The Penguin Lessons: Waddle You Watch This Weekend?
By Chris Knight
Rating: A-
The first time I saw The Penguin Lessons, during a hectic day of screenings at last year’s Toronto international Film Festival, I was sure it had a shot at the People’s Choice Award.
No such luck; that prize went to The Life of Chuck (opening next June) with runner-ups Emilia Perez, which won two Oscars, and Anora, which won the rest of them, or so it seemed.
A second, more relaxed viewing the other day further disavowed me of my prize-winning proclivities. The Penguin Lessons is a lovely movie, fueled by a seductive mix of schmaltz and smelt (a fish enjoyed by penguins), but it’s not People’s Choice material.
Steve Coogan and friend do a two-step in The Penguin Lessons.
That said, if you like the idea of watching Steve Coogan deliver his signature dry wit and bounce it off countryman Jonathan Pryce, then settle in because it hits those notes perfectly. And if you like black-and-white flightless seabirds — well, of course you do. There’s a reason the word magellanic-penguin-phobic has never been written before now.
The Penguin Lessons, “inspired by real events” as the saying goes, opens in Buenos Aires, Argentina, in 1976. Tom Michell (Coogan), a grumpy, itinerant English teacher, has been working his way through South America and has just been hired at a stuffy boarding school run by the even stuffier Headmaster Buckle (Pryce). But as luck would have it, a military coup arrives in the country just a few hours after Tom does. With the school closed for a week, he heads north to Uruguay for a little vacation.
He meets a woman in a club, goes for a walk on the beach with her, and comes across an oil-covered penguin in need of rescue. She doesn’t take to him but the bird does — or as Coogan puts it: “Now I’ve ended up with no sex and a penguin.” He smuggles it back to Argentina (a comic short story all on its own) with the intention of dropping it off at a zoo, but of course one thing leads to another and...
The Penguin Lessons, while based on the memoir of the real Tom Michell, was written by Jeff Pope, whose Cooganalia includes The Lost King, Stan & Ollie, and Philomena.
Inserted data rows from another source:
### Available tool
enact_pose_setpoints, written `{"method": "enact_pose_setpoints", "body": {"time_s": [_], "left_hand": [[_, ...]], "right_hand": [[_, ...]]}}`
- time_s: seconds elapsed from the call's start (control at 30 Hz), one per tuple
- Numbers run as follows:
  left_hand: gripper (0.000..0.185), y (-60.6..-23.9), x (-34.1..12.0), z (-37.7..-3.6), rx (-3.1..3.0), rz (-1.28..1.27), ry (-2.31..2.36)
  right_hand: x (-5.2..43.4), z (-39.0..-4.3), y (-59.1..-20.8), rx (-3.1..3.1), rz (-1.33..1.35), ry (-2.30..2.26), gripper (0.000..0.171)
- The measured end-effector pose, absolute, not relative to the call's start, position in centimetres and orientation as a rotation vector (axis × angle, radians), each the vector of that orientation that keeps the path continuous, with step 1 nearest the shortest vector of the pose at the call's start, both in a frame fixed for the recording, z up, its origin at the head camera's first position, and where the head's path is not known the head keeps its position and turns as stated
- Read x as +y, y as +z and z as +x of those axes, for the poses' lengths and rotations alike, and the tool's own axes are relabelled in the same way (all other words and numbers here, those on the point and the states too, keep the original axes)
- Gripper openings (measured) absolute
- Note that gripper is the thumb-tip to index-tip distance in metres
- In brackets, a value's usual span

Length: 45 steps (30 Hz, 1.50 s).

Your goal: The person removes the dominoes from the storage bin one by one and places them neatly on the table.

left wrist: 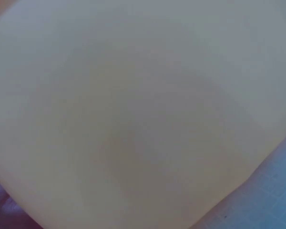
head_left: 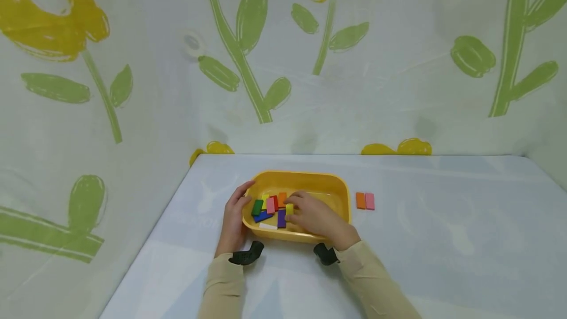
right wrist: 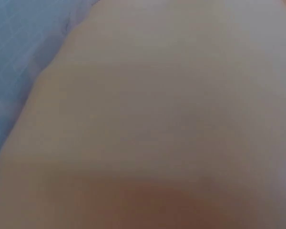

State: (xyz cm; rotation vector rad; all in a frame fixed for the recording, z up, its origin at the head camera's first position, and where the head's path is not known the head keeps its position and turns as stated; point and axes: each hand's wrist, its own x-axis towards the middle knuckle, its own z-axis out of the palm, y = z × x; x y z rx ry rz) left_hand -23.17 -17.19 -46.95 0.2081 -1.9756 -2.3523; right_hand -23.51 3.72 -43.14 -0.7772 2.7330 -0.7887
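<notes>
A yellow plastic tray (head_left: 328, 183) stands on the table in the head view. My left hand (head_left: 233, 218) holds its left end, fingers along the rim. Over the tray's inside, my right hand (head_left: 315, 214) pinches a yellow block (head_left: 290, 209) between thumb and fingers. Loose blocks lie in the tray's left part: green (head_left: 257, 207), pink (head_left: 270, 206), blue (head_left: 263, 216), purple (head_left: 281, 218), orange (head_left: 282, 199) and white (head_left: 267, 226) among them. Some overlap, so red and another yellow are partly hidden. Both wrist views show only a blurred pale surface close up.
Right of the tray, an orange block (head_left: 361, 200) and a pink block (head_left: 369, 201) lie side by side on the pale table (head_left: 443, 240). A flower-patterned cloth (head_left: 381, 97) rises behind the table. Dark devices (head_left: 248, 255) are strapped at both wrists.
</notes>
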Motion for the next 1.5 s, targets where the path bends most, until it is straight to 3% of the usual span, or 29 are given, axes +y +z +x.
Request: {"method": "enact_pose_setpoints", "body": {"time_s": [0.33, 0.7, 1.07, 1.5], "left_hand": [[0.034, -46.92, -17.07, -23.15, -1.980, 0.210, -2.347], [0.034, -46.85, -17.11, -23.06, -1.965, 0.213, -2.346], [0.034, -46.75, -17.35, -22.94, -1.989, 0.208, -2.313], [0.034, -46.97, -17.10, -22.87, -1.947, 0.223, -2.361]], "right_hand": [[3.30, -23.32, -43.38, 2.677, -0.951, -0.519, 0.044], [3.56, -23.09, -43.21, 2.672, -0.983, -0.628, 0.013], [3.32, -22.72, -43.24, 2.764, -0.755, -0.640, 0.031], [3.22, -22.76, -43.62, 2.785, -0.654, -0.634, 0.036]]}}
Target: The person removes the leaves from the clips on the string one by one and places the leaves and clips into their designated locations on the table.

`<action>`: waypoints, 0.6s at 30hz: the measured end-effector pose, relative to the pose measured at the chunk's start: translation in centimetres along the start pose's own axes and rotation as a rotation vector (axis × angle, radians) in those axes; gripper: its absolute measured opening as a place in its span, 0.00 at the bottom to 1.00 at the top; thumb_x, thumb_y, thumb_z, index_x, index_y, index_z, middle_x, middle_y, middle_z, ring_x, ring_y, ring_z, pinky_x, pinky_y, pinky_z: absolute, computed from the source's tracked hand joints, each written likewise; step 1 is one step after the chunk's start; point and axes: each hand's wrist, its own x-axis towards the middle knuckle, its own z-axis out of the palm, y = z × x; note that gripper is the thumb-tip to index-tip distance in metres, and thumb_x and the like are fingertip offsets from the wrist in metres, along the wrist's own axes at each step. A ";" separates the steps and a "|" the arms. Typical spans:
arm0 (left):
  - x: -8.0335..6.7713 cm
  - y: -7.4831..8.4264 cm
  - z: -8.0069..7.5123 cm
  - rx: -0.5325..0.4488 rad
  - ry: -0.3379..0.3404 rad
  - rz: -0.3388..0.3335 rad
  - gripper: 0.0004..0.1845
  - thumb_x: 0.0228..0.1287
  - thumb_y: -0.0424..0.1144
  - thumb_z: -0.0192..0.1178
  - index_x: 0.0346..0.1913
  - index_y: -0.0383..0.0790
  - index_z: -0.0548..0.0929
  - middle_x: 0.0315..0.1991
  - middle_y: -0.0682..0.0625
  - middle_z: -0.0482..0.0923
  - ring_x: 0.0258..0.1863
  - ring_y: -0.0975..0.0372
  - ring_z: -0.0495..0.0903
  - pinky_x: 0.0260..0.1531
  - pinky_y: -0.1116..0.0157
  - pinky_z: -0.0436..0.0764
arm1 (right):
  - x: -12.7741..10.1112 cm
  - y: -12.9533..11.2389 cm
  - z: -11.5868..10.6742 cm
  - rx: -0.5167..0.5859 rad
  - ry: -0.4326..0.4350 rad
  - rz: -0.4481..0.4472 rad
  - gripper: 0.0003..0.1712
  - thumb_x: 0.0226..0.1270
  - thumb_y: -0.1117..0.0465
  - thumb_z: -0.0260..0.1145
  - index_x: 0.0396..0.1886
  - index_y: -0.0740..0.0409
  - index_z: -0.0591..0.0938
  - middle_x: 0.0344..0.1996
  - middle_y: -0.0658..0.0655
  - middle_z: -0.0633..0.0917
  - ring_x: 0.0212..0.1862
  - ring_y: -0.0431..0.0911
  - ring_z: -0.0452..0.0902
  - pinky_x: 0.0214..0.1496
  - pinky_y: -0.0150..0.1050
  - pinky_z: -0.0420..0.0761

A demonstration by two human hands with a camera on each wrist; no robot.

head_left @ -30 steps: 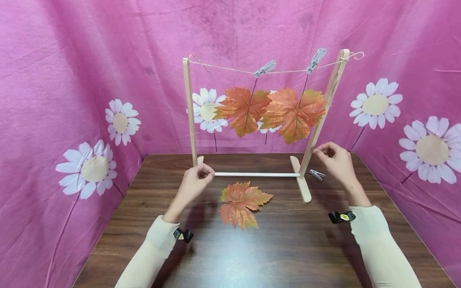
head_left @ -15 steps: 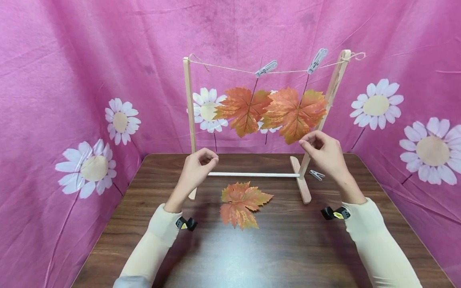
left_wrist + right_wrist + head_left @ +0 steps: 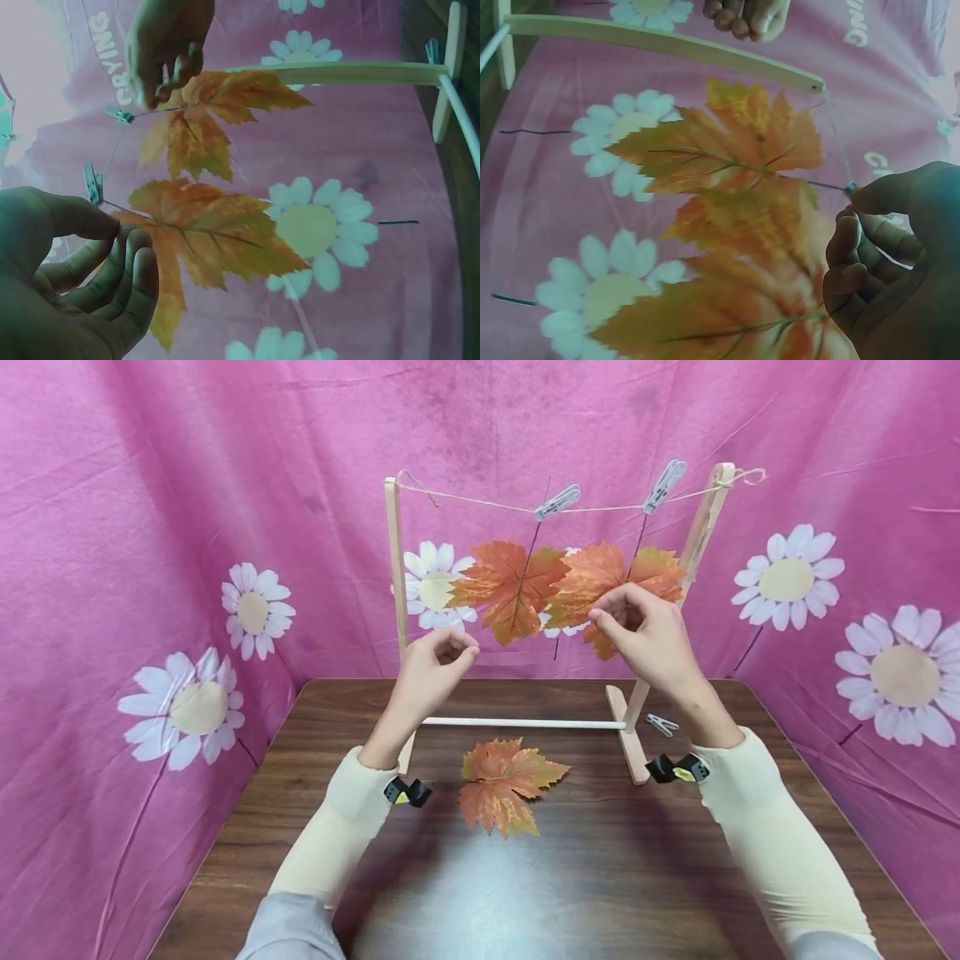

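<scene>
Head view shows the right hand (image 3: 645,631) raised in front of the right-hand hanging leaf (image 3: 611,583), its fingers (image 3: 609,610) curled loosely near the leaf with nothing clearly pinched, while the left hand (image 3: 435,667) floats at about 8 o'clock from the left-hand hanging leaf (image 3: 508,587), fingers half curled and empty. Both leaves dangle by their stems from pale clips (image 3: 557,502) on the string (image 3: 480,502) of the wooden rack (image 3: 393,577), at 12 o'clock from the loose leaf (image 3: 504,783) on the tabletop (image 3: 600,877). To my eye, handling the leaf well means pinching the thin stem close under its clip (image 3: 664,485) and steadying the flimsy rack, since a tug on the string would probably tip it.
</scene>
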 end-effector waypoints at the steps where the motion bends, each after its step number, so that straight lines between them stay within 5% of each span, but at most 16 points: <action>1: 0.4 0.3 0.1 -0.001 0.002 0.003 0.04 0.64 0.37 0.64 0.39 0.42 0.84 0.30 0.48 0.84 0.28 0.63 0.78 0.32 0.66 0.79 | 0.5 -0.5 -0.1 0.000 0.000 -0.009 0.08 0.67 0.52 0.66 0.38 0.51 0.84 0.23 0.50 0.82 0.22 0.39 0.72 0.23 0.28 0.69; 7: 2.8 2.3 0.9 -0.025 0.022 0.041 0.04 0.65 0.36 0.63 0.40 0.40 0.83 0.31 0.47 0.83 0.28 0.62 0.79 0.32 0.66 0.79 | 3.2 -2.8 -0.6 0.008 -0.005 -0.041 0.11 0.67 0.51 0.66 0.42 0.52 0.84 0.25 0.49 0.82 0.22 0.38 0.73 0.23 0.28 0.70; 18: 7.2 5.6 2.8 0.001 0.065 0.075 0.03 0.65 0.37 0.62 0.39 0.42 0.83 0.33 0.51 0.83 0.31 0.65 0.80 0.38 0.71 0.79 | 8.0 -5.8 -1.9 0.010 0.004 -0.004 0.19 0.66 0.51 0.67 0.53 0.53 0.80 0.46 0.44 0.78 0.28 0.38 0.81 0.26 0.26 0.77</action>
And it was directed by Peter Cattaneo, maker of such feel-good fare as The Full Monty, The Rocker, and Military Wives.
Read our interview with Steve Coogan and Peter Cattaneo about the film
That alone should tell you what to expect of this new one. Tom carries a secret sadness that will eventually reveal itself. The penguin (played by two birds named Baba and Richard) acts as a kind of confessor, both to Tom and those around him. There is a feisty young maid (Alfonsina Carrocio) at the school whose opinions get her into trouble, and whose fate teaches Tom a lesson about doing the right thing.
There is also, thanks to Tom’s profession, some wonderful, if somewhat didactic, poetic passages by John Masefield, Percy Bysshe Shelley, and Charlotte Mew. (I’d recommend looking up her poem A Quoi Bon Dire, which packs a wallop of emotion into just four score words.) Tom even gets to deliver one of those speeches that seems to be focused on the penguin but is really all about himself.
All of which is to say that The Penguin Lessons is a charmer: a warmer of cockles, a tugger of heartstrings, even a jerker of tears if you’re not careful. And while it may in hindsight seem a little over-engineered to do all those things, that doesn’t dampen the effect. People’s Choice material or not, I loved it.
It is also, oddly, 2024’s second man-meets-penguin comedy-drama. About a month before The Penguin Lessons had its world premiere at TIFF, a French movie called My Penguin Friend opened in France, featuring Jean Reno and another oiled-soaked bird.
It makes sense. Penguins are said to mate for life. The movies also come in pairs.
The Penguin Lessons. Directed by Peter Cattaneo. Starring Steve Coogan, Jonathan Pryce, and penguins Baba and Richard. In theatres March 28.